# So many new hop varieties...



## Siborg (9/9/13)

OK, so I haven't brewed in (at least) 12 months or so. After finally buying my first home (yay!), I'm looking to get back into it as I have a decent area to setup my bar and brewery.

I just jumped on to the CraftBrewer site, and there's all these new hop varieties that I've never heard of! So, my question is: what have I missed? What are the varieties everyone is raving about (when I left it was all about Galaxy) and, on a similar vein, what else is new in the world of grains and yeast?

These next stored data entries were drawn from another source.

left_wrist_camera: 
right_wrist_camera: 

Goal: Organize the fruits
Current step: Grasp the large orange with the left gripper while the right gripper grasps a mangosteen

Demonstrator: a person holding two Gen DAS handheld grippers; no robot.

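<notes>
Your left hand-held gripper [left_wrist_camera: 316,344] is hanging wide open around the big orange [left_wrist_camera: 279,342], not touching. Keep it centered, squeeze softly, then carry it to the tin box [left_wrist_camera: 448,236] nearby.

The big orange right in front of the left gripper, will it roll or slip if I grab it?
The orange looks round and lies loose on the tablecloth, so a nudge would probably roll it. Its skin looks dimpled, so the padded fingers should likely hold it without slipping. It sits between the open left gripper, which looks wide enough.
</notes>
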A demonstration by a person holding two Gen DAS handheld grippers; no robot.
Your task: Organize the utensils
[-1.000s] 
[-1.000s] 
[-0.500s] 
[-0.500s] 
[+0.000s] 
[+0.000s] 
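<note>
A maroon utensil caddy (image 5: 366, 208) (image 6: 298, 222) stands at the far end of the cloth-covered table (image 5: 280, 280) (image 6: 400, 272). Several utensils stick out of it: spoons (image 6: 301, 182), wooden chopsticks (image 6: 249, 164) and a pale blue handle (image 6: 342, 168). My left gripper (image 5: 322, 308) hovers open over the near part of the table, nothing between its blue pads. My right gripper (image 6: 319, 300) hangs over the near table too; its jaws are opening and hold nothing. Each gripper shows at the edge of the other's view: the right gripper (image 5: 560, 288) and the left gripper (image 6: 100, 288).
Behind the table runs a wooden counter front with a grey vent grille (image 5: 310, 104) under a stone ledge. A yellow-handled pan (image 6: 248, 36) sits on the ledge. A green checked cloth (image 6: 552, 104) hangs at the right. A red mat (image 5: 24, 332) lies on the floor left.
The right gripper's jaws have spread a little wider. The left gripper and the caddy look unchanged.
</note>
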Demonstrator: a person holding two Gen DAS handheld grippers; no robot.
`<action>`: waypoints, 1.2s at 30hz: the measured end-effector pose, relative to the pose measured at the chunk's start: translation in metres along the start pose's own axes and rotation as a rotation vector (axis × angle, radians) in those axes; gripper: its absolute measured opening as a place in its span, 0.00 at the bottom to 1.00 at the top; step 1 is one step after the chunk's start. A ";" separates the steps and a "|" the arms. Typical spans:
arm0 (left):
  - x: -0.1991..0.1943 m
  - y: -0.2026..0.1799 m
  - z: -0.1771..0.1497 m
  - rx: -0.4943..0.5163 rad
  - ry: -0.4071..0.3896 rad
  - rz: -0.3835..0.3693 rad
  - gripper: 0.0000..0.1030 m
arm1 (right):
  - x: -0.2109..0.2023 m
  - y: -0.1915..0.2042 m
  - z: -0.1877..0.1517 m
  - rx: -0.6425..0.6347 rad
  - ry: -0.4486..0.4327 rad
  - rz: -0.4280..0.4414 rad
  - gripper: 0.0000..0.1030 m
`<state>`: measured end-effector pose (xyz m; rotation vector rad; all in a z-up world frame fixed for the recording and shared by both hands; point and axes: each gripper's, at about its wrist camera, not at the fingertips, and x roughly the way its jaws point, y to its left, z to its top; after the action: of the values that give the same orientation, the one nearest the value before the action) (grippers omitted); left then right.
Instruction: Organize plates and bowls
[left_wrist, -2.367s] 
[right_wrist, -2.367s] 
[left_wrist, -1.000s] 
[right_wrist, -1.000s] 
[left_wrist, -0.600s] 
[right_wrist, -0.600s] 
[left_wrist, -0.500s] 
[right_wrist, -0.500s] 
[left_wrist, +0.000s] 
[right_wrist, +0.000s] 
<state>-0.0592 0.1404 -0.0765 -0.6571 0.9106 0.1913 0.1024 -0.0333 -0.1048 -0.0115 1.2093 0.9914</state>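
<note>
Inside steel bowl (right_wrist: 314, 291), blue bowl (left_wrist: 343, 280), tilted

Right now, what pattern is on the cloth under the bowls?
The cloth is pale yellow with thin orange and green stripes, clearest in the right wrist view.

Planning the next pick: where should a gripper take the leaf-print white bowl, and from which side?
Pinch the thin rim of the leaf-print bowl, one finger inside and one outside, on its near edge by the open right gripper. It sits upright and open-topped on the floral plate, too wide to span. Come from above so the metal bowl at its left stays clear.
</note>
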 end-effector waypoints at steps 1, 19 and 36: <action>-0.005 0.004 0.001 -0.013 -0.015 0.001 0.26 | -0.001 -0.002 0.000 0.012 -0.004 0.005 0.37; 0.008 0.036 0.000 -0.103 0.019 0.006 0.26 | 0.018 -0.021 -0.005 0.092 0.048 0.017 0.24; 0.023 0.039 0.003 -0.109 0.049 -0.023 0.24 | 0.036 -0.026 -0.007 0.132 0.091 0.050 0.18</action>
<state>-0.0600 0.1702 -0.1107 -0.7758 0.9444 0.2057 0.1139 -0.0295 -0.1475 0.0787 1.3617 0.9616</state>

I'm probably going to start of with some clone recipes to ease my way back into it, but I'd really like to hear about some new ingredients and what styles (or experimental brews) you've used them in...


----------



## Yob (9/9/13)

Mosaic!!

Ed. Where's the New digs Si?


----------



## slash22000 (9/9/13)

As Yob says, Mosaic is probably the biggest one. People are going mental for Mosaic. There are some other great new ones but about 90% of the buzz is Mosaic. Oh, and, "When is Amarillo coming back?".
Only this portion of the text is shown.